Rich and Pretty(65)
“I’m sure she’d love some company,” Lauren says. “She’s just sitting up there waiting for her life to begin.”
“Now, now,” Huck says, as though it’s the beginning of a thought, then trails off, says nothing more.
“Has Sarah eaten?” Sarah’s mother-in-law-to-be: concerned.
“She’s eaten,” Lauren says. “I made her two boiled eggs. Protein.”
“You’re a good friend.” Doctor Ruth Burton squeezes Lauren’s forearm gently. “I remember when we got married, I was starving, no one told me I had to eat anything, and then I could barely focus through the whole damn thing, and to this day when I look at our wedding pictures I look so angry, because I’m hungry.”
“Well, this will all be over soon enough,” Dan says.
“What kind of a thing is that to say?” Dan’s mother shakes her head disapprovingly. “Maybe you need something to eat, Daniel.”
“I’m just saying I wish Sarah was down here at the party instead of shut up upstairs like a woman in purdah,” he says.
“I’ll go,” Huck says. “I’ll sneak up a glass of champagne and we’ll while away the hour.”
Huck is so present that he doesn’t even seem to walk away; rather, the rest of the space around him seems to move past him, like the background in a cartoon. He is gone, into the kitchen, where they can hear him barking at one of the polo-wearing waitstaff to find some champagne, cold.
“So, you ready?” Lauren feels a strange urge to punch Dan on the shoulder. She’s never sure how to relate to him, so finds herself acting like one of the guys in his presence.
“I’m more than ready, to tell you the truth,” Dan says, glancing at his wristwatch. “I’d like to get this show on the road.”
“All in due time,” Dan’s father says, one of those perfectly meaningless things fathers specialize in saying.
“Someone’s ready for the honeymoon,” she says, and immediately regrets it. The words sound unmistakably sexual coming out of her mouth, the implication disgusting. A misstep: She’s usually good with parents, adept at keeping the conversation moving and G-rated.
“You and Sarah have been friends forever, I hear,” Dan’s mother says.
An out. She’s so grateful. “We’ve known each other for . . .” She does some math. “Gosh, since we were eleven. Two-thirds of our lives. Crazy, right?”
“So wonderful, really.” She squeezes Lauren’s arm again. “It’s wonderful to have an old friend.”
“I’m actually her something old,” Lauren says. “I’m working on new, borrowed, and blue.”
“Guys, excuse us for a second, would you?” Dan places his hand gingerly on Lauren’s back, but only barely touching her. She must look immaculate. She lets him push her back into the house, floats away at his touch, happy, for the moment, to cede control to him. She doesn’t know what to do with herself anyway.

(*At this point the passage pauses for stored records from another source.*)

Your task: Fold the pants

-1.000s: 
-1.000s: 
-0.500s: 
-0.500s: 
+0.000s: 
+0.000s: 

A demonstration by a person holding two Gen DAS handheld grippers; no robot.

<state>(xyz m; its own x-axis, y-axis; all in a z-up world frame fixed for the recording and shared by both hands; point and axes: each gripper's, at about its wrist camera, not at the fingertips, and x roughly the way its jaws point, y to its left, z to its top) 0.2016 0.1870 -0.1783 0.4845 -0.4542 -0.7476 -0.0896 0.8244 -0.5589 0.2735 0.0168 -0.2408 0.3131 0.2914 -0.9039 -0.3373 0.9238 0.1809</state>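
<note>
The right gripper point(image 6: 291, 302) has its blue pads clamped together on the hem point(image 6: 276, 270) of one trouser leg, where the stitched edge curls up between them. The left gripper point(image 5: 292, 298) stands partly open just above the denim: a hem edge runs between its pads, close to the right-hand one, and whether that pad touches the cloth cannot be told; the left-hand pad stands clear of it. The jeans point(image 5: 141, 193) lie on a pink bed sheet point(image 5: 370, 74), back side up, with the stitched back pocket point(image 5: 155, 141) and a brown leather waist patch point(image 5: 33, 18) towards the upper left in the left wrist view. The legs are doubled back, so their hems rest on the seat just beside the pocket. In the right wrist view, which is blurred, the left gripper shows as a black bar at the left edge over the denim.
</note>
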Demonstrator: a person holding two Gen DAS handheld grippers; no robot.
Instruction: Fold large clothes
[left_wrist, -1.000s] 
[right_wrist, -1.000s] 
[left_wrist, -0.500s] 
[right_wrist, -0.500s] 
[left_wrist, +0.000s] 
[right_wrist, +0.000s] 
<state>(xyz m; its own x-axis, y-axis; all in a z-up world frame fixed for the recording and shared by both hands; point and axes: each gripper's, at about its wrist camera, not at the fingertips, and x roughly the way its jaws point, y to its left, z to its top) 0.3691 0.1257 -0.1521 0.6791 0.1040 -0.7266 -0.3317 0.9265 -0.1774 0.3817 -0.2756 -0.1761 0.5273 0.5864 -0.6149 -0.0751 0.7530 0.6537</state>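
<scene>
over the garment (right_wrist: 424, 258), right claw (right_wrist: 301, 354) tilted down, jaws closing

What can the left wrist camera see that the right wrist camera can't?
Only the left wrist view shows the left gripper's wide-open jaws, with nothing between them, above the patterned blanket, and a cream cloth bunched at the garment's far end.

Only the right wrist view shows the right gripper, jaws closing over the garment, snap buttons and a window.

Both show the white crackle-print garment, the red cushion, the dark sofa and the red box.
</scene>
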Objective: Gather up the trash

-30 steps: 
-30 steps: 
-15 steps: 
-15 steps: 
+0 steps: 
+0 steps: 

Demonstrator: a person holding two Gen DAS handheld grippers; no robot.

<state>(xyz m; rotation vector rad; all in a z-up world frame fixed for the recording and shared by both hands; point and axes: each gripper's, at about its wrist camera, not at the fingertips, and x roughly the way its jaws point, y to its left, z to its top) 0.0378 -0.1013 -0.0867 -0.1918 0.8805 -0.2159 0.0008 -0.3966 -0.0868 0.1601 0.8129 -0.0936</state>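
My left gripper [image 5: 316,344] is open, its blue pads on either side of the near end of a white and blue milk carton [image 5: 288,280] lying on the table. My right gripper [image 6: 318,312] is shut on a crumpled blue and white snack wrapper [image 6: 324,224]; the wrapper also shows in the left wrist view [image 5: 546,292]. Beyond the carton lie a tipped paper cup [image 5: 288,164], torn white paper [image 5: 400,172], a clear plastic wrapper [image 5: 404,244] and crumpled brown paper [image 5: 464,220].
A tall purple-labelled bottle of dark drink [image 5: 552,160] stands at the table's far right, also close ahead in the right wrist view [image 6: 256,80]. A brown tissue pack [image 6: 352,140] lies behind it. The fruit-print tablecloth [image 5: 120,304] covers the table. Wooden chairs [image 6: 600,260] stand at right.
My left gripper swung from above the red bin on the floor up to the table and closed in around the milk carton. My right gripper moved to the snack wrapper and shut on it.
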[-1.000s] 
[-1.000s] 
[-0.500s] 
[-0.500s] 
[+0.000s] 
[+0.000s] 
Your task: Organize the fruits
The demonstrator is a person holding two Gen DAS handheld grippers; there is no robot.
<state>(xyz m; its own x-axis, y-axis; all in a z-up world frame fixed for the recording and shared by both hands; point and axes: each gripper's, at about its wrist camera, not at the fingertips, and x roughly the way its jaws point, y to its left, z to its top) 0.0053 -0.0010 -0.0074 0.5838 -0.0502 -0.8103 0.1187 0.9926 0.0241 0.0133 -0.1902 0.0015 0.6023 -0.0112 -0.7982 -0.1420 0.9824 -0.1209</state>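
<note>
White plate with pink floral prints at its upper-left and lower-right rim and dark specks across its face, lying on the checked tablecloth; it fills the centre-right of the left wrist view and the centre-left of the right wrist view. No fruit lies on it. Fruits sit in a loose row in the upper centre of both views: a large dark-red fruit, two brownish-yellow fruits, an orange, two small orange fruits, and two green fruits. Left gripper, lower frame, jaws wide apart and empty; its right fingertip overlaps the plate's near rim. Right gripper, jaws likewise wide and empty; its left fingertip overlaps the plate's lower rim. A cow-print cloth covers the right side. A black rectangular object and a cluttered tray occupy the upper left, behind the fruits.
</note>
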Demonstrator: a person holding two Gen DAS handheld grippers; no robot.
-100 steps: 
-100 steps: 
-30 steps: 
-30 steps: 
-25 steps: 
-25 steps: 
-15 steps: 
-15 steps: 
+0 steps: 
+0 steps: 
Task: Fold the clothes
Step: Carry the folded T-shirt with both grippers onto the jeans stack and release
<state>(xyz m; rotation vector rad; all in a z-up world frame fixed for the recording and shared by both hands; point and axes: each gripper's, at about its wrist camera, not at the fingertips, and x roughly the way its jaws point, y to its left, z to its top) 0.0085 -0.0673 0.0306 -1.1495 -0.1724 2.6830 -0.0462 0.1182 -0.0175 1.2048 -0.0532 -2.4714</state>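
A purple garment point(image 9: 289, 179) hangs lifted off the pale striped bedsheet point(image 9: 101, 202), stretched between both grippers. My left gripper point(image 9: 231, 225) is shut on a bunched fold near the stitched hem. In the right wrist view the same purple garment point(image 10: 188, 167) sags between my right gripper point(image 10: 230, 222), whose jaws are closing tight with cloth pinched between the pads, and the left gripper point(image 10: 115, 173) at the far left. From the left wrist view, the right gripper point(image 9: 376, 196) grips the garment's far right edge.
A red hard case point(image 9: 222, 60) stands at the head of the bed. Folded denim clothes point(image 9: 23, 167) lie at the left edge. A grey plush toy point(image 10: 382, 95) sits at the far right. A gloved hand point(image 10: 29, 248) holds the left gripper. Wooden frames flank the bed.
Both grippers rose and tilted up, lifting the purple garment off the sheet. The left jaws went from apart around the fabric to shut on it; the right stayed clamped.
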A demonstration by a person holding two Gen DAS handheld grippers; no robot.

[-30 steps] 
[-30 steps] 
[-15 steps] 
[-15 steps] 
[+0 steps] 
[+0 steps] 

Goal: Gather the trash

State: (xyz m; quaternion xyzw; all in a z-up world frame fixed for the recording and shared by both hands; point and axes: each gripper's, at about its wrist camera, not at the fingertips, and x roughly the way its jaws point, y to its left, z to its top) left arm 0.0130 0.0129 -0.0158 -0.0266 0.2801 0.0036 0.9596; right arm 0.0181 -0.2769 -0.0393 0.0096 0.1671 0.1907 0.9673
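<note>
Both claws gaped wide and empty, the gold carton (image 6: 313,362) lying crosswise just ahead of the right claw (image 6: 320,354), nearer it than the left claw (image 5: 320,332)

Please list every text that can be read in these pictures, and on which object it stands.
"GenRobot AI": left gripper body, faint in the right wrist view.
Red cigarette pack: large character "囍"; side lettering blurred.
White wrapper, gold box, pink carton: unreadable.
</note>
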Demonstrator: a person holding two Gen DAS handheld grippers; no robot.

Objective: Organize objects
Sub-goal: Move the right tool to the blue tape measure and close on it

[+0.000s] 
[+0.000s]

“You want a drink?” His tone is less formal, but still not quite intimate. Dan’s always respected the distance between them.
“Maybe I do want a drink,” she says.
Dan nods at a girl who’s standing at the kitchen island, measuring out piles of paper cocktail napkins.
“Where do you think we could get a whiskey?”
The girl smiles a smile that says she’s helped many a nervous groom. “I’ve got some ice right here,” she says. She stops what she’s doing, fills tumblers with ice in one fluid motion. “There’s whiskey upstairs or”—voice dropping to conspiratorial whisper—“there’s the good stuff, from their regular bar. You want the good stuff, right?”
“We want the good stuff,” Lauren says.
She points down the hallway. “It’s in the apartment. Do you want me to go grab it?”
“We’ll get it,” Lauren says. “You’re busy.” She takes the tumblers from the girl. “Thanks.”
Lauren’s never actually seen the apartment, and in her imagination, the place was amazing, impressive. A teenage daydream: that Sarah, at sixteen, could have relocated down there, come and gone as she pleased, though in fact, she enjoyed plenty of liberty, not to mention more square footage. The place is disappointing—sealed up, a relic of another time, like those underground bunkers where families once imagined they’d while away the hours, post-apocalypse. The bottles that usually crowd on the kitchen counter have been transplanted to a table here. Lauren chooses the Oban, a splash in each glass then, upon reflection, another splash. She’s not the one who’s pregnant.
“Cheers,” she says. She lifts the glass in salute.
“Thanks.” Dan touches his glass to hers, sniffs the whiskey, takes a tentative sip. “I needed that.”
She sits on the one corner of the bed not covered by plant stands, coffee-table books, magazines, vases, and other accessories temporarily moved from the upstairs rooms. The mattress groans, but nothing falls over. She’s not sure she’s ever been alone with Dan before.
“How’s she doing up there, really?”
“Great,” Lauren says. “She looks amazing, we’re all good to go.”
“She always does. Is everyone driving her crazy?” Dan smiles. “Sarah doesn’t like to be fussed over, you know.”